1CMRR/University of Minnesota, MN, United States

Synopsis

The lecture covers the basic principles of the molecular origin of image contrast, how the choice of sequence type and imaging parameters influence contrast and the implementation of additional sequence components to create a specific image contrast. The theory behind the presented concepts will be discussed and illustrated with examples from relevant applications.

Goals

- Understand the basic principles of the molecular origin of image contrast

- Understand how particular sequences and imaging parameters influence contrast

- Understand how to implement additional sequence components to create a specific image contrast

Topics

This lecture explains the main principles for generating contrast in MRI. The molecular origin of these contrast mechanisms is briefly explained. The most common sequences and techniques are discussed. This list of contrast mechanisms is not comprehensive, but more sophisticated techniques can be considered to be variations of these basic methods. All presented concepts are illustrated with relevant applications.
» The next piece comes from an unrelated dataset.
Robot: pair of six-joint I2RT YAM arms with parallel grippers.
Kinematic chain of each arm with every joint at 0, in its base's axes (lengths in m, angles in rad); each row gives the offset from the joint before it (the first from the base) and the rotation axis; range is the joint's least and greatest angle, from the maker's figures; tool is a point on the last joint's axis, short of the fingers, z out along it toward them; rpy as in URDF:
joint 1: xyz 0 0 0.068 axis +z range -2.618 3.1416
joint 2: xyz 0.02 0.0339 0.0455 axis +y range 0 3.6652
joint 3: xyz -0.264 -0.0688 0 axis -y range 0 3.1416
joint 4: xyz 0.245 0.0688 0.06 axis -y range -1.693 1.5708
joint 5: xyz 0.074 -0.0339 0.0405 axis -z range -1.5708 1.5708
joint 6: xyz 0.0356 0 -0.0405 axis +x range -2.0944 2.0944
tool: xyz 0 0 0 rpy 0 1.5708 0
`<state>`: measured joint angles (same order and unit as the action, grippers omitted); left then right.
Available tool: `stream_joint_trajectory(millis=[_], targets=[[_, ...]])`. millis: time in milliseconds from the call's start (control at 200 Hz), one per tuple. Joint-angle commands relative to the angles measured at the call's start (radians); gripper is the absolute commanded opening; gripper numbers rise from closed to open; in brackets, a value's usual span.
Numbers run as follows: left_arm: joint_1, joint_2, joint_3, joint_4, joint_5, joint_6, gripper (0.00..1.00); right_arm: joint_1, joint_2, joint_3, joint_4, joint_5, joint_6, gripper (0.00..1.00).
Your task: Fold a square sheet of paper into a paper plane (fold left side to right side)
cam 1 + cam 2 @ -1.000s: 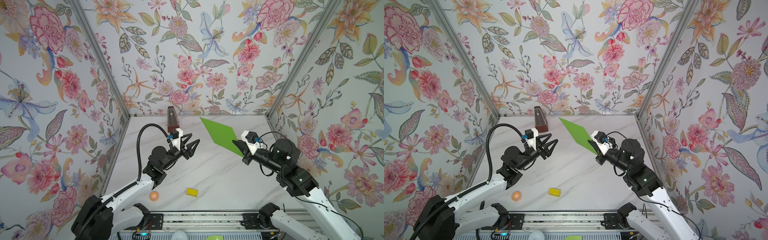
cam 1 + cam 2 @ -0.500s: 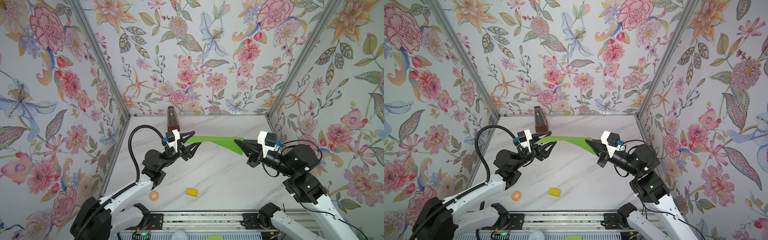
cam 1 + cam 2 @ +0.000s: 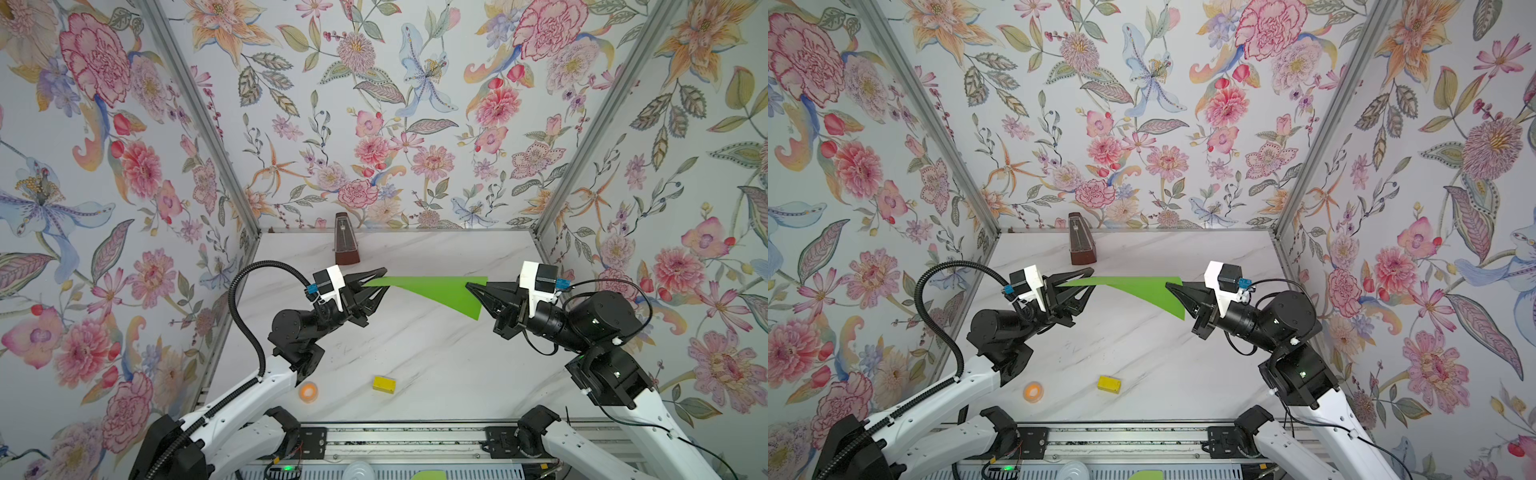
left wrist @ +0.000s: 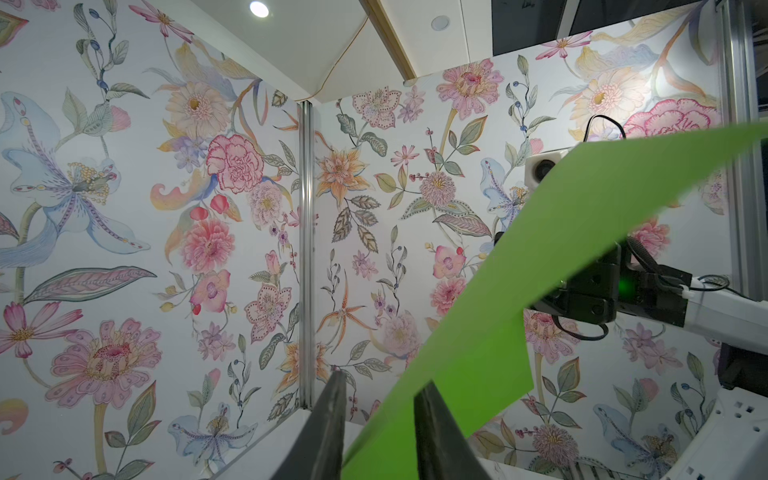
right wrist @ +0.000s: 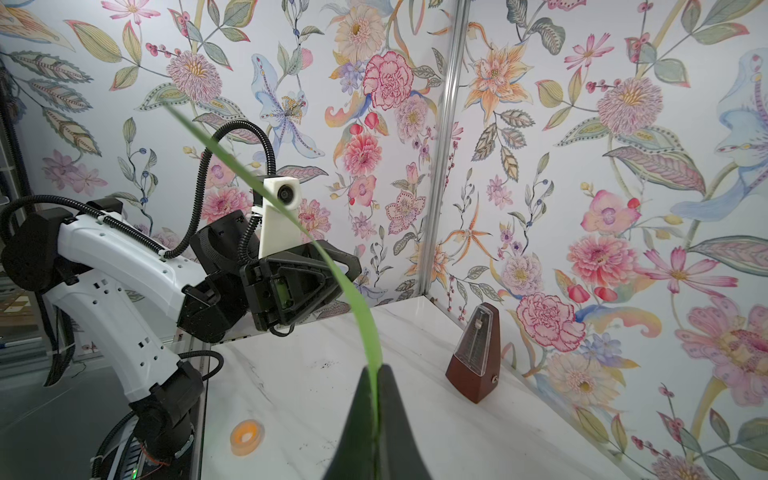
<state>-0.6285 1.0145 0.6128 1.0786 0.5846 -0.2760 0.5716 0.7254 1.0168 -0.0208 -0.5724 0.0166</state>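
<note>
The square sheet of paper [image 3: 436,289], lime-green and with no crease to be seen, is held in the air above the marble table [image 3: 436,357]. It is stretched between the two grippers and bowed along its length, so that it is shown almost edge-on in the right wrist view. One edge is pinched by the right gripper [image 3: 469,286], whose jaws are seen pressed flat together on the paper in that wrist view. The opposite corner is straddled by the left gripper [image 3: 384,278]. In the left wrist view its fingers [image 4: 332,415] are shown narrowly apart with the sheet passing between them, and a gap is left on one side, so no firm hold is judged to be made there. The task is judged to be at its very beginning: nothing is folded, the left side is not brought over to the right, and no paper plane is to be seen. By that reading everything is left to be done. The sheet has to be laid flat, the first fold made and creased, and the nose and wings formed after it. A brown metronome [image 3: 346,245] is seen at the back wall, just behind the left gripper. A small yellow block [image 3: 384,384] and an orange tape roll [image 3: 308,392] are left near the front edge, well apart from the paper.
</note>
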Motion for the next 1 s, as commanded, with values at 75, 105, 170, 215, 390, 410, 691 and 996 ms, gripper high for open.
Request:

Inherent to almost all imaging sequences is contrast resulting from variations of spin density, ρ, and relaxation of longitudinal and transverse magnetization, T1 and T2. The underlying irreversible molecular relaxation processes are illustrated briefly. Another important source for image contrast is the signal phase. In presence of microscopic susceptibility variations, the phase of the transverse magnetization varies spatially causing additional signal attenuation. In the case of static averaging, that is, spins are not moving, of the phase variations within a voxel the resulting attenuation of the transverse magnetization is referred to as T2*-relaxation. Dynamic averaging implies that spins diffuse during the echo time and, hence, the refocusing of the signal phase is incomplete. The dispersion of the residual phase within a voxel induces signal attenuation described by the so-called apparent T2-relaxation time. The signal attenuation caused by phase variations is reversible and, therefore, can at least partially be recovered. The optimization for different types of image contrast depending on sequence type and the specific choice of imaging parameters is discussed. In particular, the differences between gradient-echo (GE) and spin-echo (SE) based sequences are detailed.

Another technique producing a unique image contrast exploits mesoscopic phase variations of the MR signal. The image phase is merged with the T2*-weighted signal amplitude to form a combined image contrast. This technique referred to as susceptibility-weighted imaging (SWI) is often used for visualizing of veins and venules or mapping the iron-concentration in deep brain structures.

Additional information about tissue characteristics can be imprinted on image contrast by modifying standard imaging sequences. As an example, in diffusion-weighted imaging a magnetic field gradient pair is used to generate an image contrast based on intra-voxel incoherent dephasing of moving spins. The technique, which is often used in stroke and cancer research and diagnostic, probes incoherent motion of blood flow in randomly oriented small blood vessels often labeled as “apparent” diffusion (ADC). True diffusion weighting, which is a measure for the Brownian motion of water molecules, is applied, for instance, in diffusion tensor imaging (DTI).

Another concept is the implementation of a preparation module, which produces a specific contrast, before the imaging component of the sequence. A simple example is an inversion-recovery (IR) or a saturation-recovery (SR) pulse for T1-weighting. Another prominent technique utilizes a magnetization transfer (MT) module which probes the exchange of spins between spin populations with different relaxation properties. Important applications of the basic MT imaging approach and more advanced methods, such as, chemical exchange spectroscopy (CEST), are measuring the integrity of myelination in white matter of brain and spinal cord or the cartilage structure in joints.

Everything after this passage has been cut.